EXERCISE DIRECTIONS: Give the data back exactly. Leave out any images.
(SUPPLIED INFORMATION Opens)
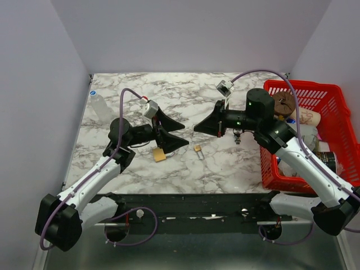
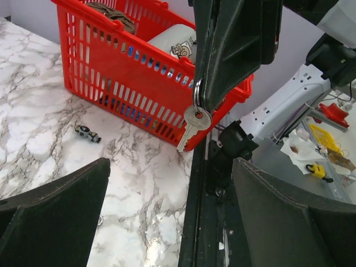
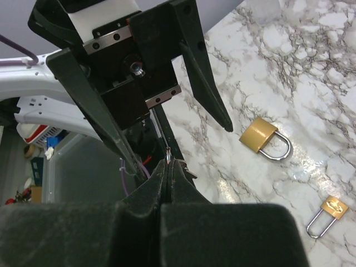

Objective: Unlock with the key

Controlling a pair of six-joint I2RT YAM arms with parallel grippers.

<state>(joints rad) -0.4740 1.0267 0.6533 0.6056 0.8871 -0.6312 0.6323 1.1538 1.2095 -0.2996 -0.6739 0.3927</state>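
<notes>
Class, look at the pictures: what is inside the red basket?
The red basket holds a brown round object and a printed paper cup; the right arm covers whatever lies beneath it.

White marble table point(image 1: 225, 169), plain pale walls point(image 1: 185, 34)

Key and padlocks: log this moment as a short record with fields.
key: hangs by its ring from the right gripper, above the table
right gripper: shut on the key ring
left gripper: open, empty, facing the right gripper
larger padlock: lying on the table, untouched
smaller padlock: lying apart from the larger one, untouched
red basket: at the table's right side
</notes>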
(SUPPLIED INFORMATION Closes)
COMPLETED TASK:
Objective: Unlock with the key

Controlling a pair of six-joint I2RT YAM arms with parallel grippers.

<state>(joints rad) -0.4740 1.0267 0.6533 0.6056 0.8871 -0.6312 0.6323 1.1538 1.2095 -0.2996 -0.6739 0.3927</state>
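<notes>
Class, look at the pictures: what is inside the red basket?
The red basket holds a brown round object and a printed paper cup; the right arm covers whatever lies beneath it.

White marble table point(image 1: 225, 169), plain pale walls point(image 1: 185, 34)

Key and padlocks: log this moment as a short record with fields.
key: hangs by its ring from the right gripper, above the table
right gripper: shut on the key ring
left gripper: open, empty, facing the right gripper
larger padlock: lying on the table, untouched
smaller padlock: lying apart from the larger one, untouched
red basket: at the table's right side
</notes>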

The output above is the complete answer.